Fry’s text, as in the previous two volumes (Mythos and Heroes), is flowing, enjoyable, and rather comprehensive. It is a very appropriate retelling for our own century. It ends right after the Trojan war, so I fully expect Fry to publish a fourth volume, covering the Odyssey and the rest of the returns, as well as the Oresteia.
Greek Tragedy: A Literary Study, third edition, by H.D.F. Kitto. Kitto’s approach is basically: the ancient playwrights knew exactly what they were doing, and our criticism and analysis should be based on that; “When a critic can improve a play of Sophocles’, he may be sure that he is only giving it a turn that Sophocles had already rejected.” In this vein, throughout the early chapters, Kitto refuses to accept theories that view Aeschylus as not-yet-a-master of the new poetic form; all criticism stems from the assumption that the poet knew exactly what he was doing and what tools he had at his disposal. Which is a remarkable approach. “What we should allow for is not so much Aeschylus’ archaism but our own modernity ...; we so easily assume that the methods and aims of our own epoch are immutable parts of drama itself.” “All we have to do is understand what he [Aeschylus] thought his plays were about; then everything becomes clear — including the fact ... that in his own time he was not a highbrow dramatist but an immensely popular one.”
However, at times, his approach seems forced. For example, there is a lengthy explanation on why the prologues of Euripides could only be as they are, and information about the past could not have been delivered as successfully through dialogue or the chorus; “the ’playbill’ prologues becomes inevitable.” But it seems obvious that had Euripides chosen (say) choral pieces in place of the playbill prologues, Kitto would have equally justified this choice as inevitable, and the best possible one. In fact, it seems to me to be mostly a stylistic choice by Euripides, and not necessarily one that has to be defended with such vigor.
Kitto is extremely ironic in his criticism of other critics, which adds real spice to this already-excellent text.
Two ancient books on writing style: On the Sublime by Longinus and On Style by Demetrius. Both are, of course, almost entirely irrelevant in terms of actual style advice; which makes either of them better than Strunk and White, because an irrelevant advice is better than a bad one.
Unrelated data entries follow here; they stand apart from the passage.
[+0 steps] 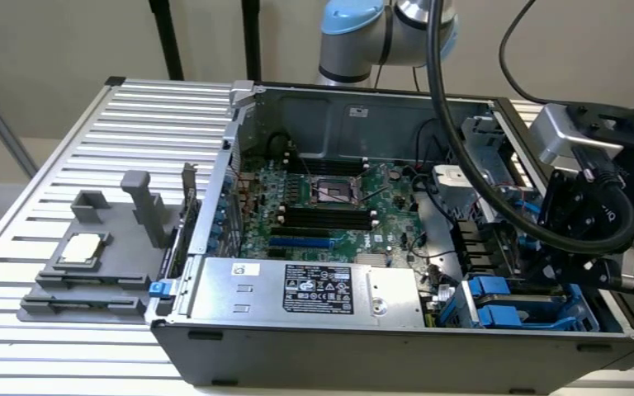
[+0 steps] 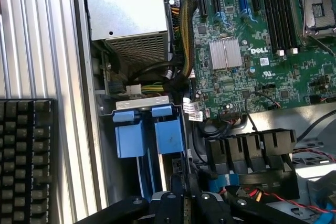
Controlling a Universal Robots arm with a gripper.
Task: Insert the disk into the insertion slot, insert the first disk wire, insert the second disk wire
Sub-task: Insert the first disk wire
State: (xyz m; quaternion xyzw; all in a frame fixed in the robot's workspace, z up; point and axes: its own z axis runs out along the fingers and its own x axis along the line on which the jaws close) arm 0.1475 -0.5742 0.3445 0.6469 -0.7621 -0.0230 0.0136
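Blue insertion slot (image 2: pixel 129 135) lies just beyond the fingers (image 2: pixel 168 205); these seem closed.

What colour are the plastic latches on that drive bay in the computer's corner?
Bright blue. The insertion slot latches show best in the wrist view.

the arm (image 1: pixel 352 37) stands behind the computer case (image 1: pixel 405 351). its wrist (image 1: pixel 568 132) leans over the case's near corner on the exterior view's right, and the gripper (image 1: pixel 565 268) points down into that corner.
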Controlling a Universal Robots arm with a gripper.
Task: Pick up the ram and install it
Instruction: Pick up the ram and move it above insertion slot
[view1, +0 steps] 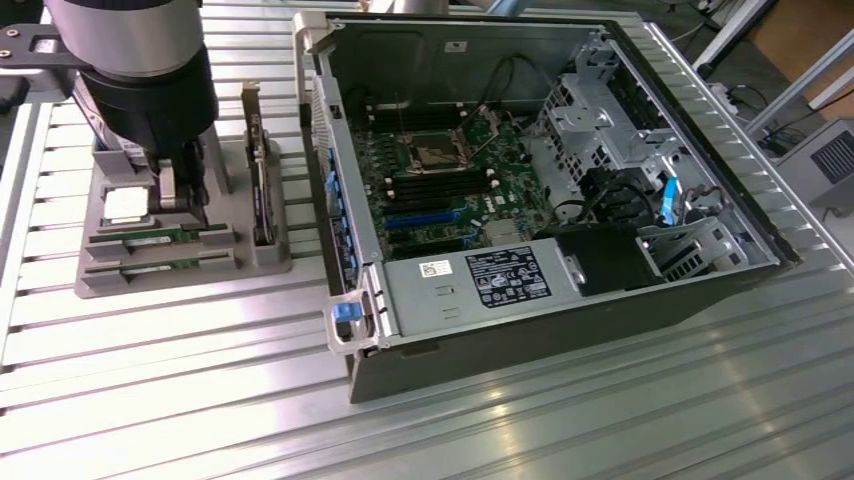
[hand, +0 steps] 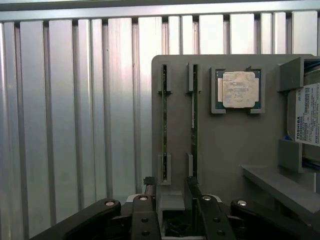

Comedy: From Aristophanes to Seinfeld, volume A, edited by Dan Urian and Leah Gilula. Alas, few things can be more dry than explaining a joke. And alongside with this book, I’ve read translations of Pseudolus by Plautus (translated by Dwora Gilula), Twelfth Night or What You Will and As You Like It by Shakespeare (translated by Raphael Eliaz and Lea Goldberg, respectively), and Tratuffe and The Miser by Molière (translated by Eli Bijaoui and Nathan Alterman, respectively). The Alterman and Goldberg translations are both (obviously) in dated language, but Goldberg’s text is still a pure delight, despite being overly Biblical at times.
The Ancient Mariners by Colin Thubron and the editors of Time-Life Books (The Seafarers series). Naval aspects of the Greek and Roman empires.